▸ WHAT THE EXERCISE ASKS
The whole listing should be retyped exactly as it appears.

▸ SOURCE DATA
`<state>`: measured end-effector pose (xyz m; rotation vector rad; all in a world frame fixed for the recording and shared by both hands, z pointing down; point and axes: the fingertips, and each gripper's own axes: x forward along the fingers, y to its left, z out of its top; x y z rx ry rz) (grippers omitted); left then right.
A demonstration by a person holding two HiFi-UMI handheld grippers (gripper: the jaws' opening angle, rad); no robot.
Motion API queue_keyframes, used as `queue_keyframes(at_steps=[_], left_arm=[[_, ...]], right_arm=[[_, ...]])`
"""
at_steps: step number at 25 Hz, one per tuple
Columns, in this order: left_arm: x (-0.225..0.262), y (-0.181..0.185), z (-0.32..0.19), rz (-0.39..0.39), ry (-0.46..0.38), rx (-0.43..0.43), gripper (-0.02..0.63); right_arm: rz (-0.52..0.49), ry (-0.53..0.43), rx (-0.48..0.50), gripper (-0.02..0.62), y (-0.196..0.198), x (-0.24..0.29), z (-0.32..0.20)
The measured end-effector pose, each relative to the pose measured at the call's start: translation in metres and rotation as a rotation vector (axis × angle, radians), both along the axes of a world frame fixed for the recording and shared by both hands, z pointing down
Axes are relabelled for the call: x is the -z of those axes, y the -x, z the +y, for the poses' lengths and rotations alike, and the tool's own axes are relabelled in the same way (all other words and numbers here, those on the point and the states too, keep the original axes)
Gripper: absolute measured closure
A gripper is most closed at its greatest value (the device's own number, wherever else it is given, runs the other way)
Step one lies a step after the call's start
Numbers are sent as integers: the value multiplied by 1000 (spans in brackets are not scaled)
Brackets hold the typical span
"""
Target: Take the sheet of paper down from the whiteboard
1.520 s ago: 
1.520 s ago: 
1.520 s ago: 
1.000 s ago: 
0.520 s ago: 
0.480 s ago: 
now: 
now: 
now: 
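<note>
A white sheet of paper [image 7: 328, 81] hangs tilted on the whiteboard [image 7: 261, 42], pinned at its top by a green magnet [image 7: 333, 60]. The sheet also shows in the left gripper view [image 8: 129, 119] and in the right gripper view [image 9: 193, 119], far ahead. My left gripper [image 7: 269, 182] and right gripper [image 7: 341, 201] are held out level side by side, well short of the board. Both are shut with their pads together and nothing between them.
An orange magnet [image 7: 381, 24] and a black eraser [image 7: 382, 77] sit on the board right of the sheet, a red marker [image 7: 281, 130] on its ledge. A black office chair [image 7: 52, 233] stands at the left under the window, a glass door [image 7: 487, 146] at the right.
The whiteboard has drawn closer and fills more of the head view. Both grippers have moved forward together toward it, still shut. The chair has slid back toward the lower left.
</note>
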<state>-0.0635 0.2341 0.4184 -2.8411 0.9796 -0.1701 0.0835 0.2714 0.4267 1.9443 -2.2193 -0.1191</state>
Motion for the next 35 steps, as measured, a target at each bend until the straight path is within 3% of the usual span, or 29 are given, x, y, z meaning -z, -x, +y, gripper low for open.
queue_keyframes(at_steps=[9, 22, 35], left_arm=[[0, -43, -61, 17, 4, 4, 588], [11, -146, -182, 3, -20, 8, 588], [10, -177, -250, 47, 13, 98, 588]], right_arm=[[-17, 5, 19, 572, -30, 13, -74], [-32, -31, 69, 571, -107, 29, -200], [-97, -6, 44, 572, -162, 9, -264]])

▸ ANSWER TO THE PROBLEM
`<state>`: measured end-effector pose (xyz m; rotation vector rad; all in a world frame fixed for the recording and shared by both hands, z pointing down; point and axes: the fingertips, and each gripper's own axes: x forward along the fingers, y to its left, z out of its top; x y z rx ry rz) (grippers omitted); left then right.
A demonstration by a person holding two HiFi-UMI handheld grippers (gripper: the jaws' opening angle, rad); no robot.
Motion API queue_keyframes, used as `queue_keyframes(at_steps=[_], left_arm=[[_, ...]], right_arm=[[_, ...]])`
"""
at_steps: step number at 25 Hz, one per tuple
Columns, in this order: left_arm: x (-0.225..0.262), y (-0.181..0.185), z (-0.32..0.19), rz (-0.39..0.39), ry (-0.46..0.38), rx (-0.43..0.43), gripper (-0.02..0.63); right_arm: rz (-0.52..0.49), ry (-0.53..0.43), rx (-0.48..0.50), gripper (-0.02..0.62), y (-0.196..0.198), x (-0.24..0.29), z (-0.32..0.20)
The measured end-effector pose, each relative to the pose measured at the call's start: translation in metres and rotation as a rotation vector (axis × angle, radians), both along the axes of a world frame fixed for the recording and shared by both hands, z pointing down
Axes are relabelled for the call: x is the -z of those axes, y the -x, z the +y, for the poses' lengths and rotations alike, and the tool's own axes are relabelled in the same way (all other words and numbers here, those on the point and the states too, keep the original axes)
Gripper: absolute measured closure
A gripper is most closed at its greatest value (the device's own number, wherever else it is given, runs the other way)
Step one lies a step after the call's start
Numbers are sent as integers: the value multiplied by 1000 (spans in brackets are not scaled)
Brackets hold the typical span
"""
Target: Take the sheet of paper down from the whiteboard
1.520 s ago: 
1.520 s ago: 
1.520 s ago: 
1.000 s ago: 
0.520 s ago: 
0.480 s ago: 
now: 
now: 
now: 
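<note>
A white sheet of paper [image 7: 328, 81] hangs tilted on the whiteboard [image 7: 261, 42], pinned at its top by a green magnet [image 7: 333, 60]. The sheet also shows in the left gripper view [image 8: 129, 119] and in the right gripper view [image 9: 193, 119], far ahead. My left gripper [image 7: 269, 182] and right gripper [image 7: 341, 201] are held out level side by side, well short of the board. Both are shut with their pads together and nothing between them.
An orange magnet [image 7: 381, 24] and a black eraser [image 7: 382, 77] sit on the board right of the sheet, a red marker [image 7: 281, 130] on its ledge. A black office chair [image 7: 52, 233] stands at the left under the window, a glass door [image 7: 487, 146] at the right.
The whiteboard has drawn closer and fills more of the head view. Both grippers have moved forward together toward it, still shut. The chair has slid back toward the lower left.
</note>
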<state>-0.0635 0.2341 0.4184 -2.8411 0.9796 -0.1701 0.0835 0.2714 0.4267 1.9443 -2.2193 -0.1191</state>
Motion for the next 35 steps, as measured, a target at each bend until the straight path is within 3% of the usual span, or 29 are given, x, y, z meaning -z, -x, +y, gripper low for open.
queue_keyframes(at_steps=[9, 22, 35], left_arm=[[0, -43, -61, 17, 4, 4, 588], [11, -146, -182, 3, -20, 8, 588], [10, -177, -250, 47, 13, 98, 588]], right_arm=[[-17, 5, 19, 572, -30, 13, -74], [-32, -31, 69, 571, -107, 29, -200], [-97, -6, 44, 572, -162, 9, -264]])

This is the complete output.